WHAT TO PRODUCE »
Below is a listing from which only part is wanted; return exactly the lines from the one with "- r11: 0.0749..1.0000" up to and including the one with "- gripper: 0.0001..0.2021".

INPUT DATA »
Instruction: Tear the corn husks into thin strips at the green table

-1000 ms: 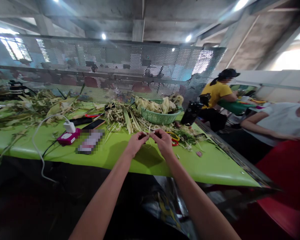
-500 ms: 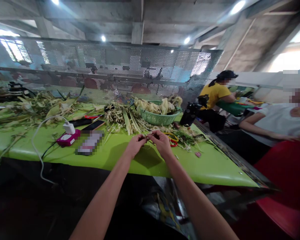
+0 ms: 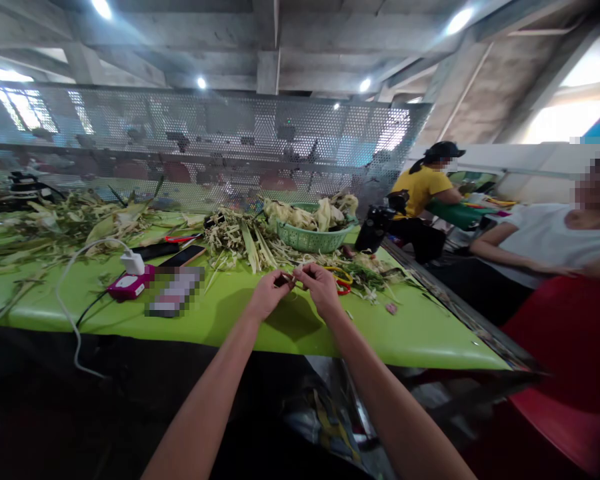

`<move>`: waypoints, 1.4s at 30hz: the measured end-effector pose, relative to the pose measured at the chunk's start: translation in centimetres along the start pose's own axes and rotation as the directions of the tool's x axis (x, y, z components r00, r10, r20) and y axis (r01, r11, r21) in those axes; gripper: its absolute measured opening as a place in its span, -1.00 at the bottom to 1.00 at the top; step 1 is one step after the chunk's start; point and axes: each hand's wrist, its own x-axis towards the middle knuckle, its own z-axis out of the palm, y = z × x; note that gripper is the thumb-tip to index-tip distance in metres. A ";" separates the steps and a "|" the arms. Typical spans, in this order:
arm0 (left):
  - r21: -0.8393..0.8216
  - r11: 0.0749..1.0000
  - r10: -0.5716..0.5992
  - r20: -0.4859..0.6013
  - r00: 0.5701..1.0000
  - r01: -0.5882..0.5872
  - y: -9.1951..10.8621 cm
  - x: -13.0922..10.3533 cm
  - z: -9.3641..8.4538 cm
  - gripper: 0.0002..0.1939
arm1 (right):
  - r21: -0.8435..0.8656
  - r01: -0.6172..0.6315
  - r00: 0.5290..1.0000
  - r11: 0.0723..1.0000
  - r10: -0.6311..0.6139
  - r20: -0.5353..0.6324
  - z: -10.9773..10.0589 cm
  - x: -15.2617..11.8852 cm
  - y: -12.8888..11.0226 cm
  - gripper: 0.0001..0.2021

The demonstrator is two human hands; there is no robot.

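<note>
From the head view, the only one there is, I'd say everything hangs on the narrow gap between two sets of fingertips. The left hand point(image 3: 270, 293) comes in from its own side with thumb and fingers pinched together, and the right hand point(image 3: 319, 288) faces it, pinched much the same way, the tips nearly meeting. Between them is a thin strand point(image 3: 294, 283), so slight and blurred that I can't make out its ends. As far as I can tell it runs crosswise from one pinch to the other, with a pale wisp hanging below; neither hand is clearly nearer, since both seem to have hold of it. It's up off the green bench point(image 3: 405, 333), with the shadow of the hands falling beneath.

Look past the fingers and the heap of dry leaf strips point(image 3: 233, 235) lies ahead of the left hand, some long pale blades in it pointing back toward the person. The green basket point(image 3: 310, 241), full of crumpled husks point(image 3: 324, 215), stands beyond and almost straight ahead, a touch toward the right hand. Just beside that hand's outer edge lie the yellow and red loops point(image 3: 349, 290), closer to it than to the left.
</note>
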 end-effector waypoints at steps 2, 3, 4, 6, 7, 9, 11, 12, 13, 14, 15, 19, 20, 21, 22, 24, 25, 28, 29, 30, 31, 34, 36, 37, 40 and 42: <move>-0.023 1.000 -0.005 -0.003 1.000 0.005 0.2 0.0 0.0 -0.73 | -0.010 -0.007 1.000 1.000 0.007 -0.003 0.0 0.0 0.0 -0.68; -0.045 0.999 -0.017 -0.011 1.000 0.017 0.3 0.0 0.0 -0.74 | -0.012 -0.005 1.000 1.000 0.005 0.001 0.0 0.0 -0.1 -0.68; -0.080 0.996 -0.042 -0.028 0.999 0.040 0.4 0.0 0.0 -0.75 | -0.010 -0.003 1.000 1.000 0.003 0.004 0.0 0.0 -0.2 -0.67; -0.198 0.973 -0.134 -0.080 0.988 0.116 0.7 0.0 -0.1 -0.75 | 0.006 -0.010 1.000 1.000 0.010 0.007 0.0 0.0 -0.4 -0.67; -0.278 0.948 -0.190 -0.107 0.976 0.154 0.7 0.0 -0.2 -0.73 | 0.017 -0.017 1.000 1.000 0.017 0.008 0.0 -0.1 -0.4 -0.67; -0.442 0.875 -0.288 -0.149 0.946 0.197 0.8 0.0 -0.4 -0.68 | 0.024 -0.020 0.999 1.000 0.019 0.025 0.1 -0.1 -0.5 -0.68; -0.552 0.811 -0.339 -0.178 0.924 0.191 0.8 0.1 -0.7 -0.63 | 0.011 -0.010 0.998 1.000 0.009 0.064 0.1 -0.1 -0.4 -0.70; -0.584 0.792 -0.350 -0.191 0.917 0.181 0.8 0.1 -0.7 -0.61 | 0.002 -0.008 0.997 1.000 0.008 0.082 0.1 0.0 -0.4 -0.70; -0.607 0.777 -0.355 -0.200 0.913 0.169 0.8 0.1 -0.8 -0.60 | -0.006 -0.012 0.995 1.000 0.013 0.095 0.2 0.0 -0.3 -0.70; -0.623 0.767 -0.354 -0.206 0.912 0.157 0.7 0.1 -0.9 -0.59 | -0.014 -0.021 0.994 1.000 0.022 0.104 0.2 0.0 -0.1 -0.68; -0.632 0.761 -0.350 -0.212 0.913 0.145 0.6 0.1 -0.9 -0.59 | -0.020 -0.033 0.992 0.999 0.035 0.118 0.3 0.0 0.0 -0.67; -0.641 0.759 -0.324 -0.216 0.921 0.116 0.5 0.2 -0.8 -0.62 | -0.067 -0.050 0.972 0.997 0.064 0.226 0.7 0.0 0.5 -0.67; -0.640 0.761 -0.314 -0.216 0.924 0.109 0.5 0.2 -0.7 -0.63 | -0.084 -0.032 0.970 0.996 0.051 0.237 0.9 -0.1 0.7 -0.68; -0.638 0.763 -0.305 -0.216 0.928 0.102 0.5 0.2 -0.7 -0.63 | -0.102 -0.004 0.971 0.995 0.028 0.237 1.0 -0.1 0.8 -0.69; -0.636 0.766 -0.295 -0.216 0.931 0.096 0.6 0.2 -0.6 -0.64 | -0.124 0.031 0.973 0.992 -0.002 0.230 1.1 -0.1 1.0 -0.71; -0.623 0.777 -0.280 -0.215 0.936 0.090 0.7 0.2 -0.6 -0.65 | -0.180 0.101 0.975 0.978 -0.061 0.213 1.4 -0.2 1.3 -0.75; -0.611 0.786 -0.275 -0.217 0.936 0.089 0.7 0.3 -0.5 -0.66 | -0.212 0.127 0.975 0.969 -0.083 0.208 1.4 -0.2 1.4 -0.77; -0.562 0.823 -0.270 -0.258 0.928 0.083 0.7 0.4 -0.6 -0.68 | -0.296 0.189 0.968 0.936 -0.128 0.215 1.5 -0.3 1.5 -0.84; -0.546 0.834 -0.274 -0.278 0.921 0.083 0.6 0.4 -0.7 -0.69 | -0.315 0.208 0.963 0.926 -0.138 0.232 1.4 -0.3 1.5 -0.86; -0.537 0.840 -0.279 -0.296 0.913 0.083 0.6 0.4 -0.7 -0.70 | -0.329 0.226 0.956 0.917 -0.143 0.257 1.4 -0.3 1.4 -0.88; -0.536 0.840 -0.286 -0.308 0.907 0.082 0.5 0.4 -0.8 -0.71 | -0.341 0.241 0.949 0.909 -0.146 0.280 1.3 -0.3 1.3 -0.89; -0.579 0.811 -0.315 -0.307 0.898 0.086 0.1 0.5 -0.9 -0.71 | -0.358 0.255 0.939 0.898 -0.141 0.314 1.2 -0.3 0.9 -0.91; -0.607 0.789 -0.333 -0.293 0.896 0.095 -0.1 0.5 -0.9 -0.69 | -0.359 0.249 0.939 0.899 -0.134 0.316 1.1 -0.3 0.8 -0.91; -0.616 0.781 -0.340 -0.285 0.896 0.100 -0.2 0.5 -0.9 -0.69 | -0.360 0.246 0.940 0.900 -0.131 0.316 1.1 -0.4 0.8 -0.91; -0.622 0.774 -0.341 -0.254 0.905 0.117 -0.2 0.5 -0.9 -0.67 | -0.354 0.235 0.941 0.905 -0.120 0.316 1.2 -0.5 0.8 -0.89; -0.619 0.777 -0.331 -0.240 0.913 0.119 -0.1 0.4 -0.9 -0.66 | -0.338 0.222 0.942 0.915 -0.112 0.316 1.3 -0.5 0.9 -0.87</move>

WRITTEN RESPONSE »
  - r11: 0.0749..1.0000
  - r10: -0.5716..0.5992
  - r20: -0.4859..0.6013
  - r00: 0.5701..1.0000
  - r01: -0.5882..0.5872
  - y: -9.1951..10.8621 cm
  - x: -13.0922..10.3533 cm
  - z: -9.3641..8.4538 cm
  - gripper: 0.0002..0.1939
arm1 (right):
  - r21: -0.8435..0.8656
  - r01: -0.6172..0.6315
  - r00: 0.5290..1.0000
  - r11: 0.0723..1.0000
  - r10: -0.6311..0.6139
  - r20: -0.5353..0.6324
  - z: -10.9773..10.0589 cm
  - x: -15.2617..11.8852 cm
  - y: -12.8888..11.0226 cm
  - gripper: 0.0001..0.2021

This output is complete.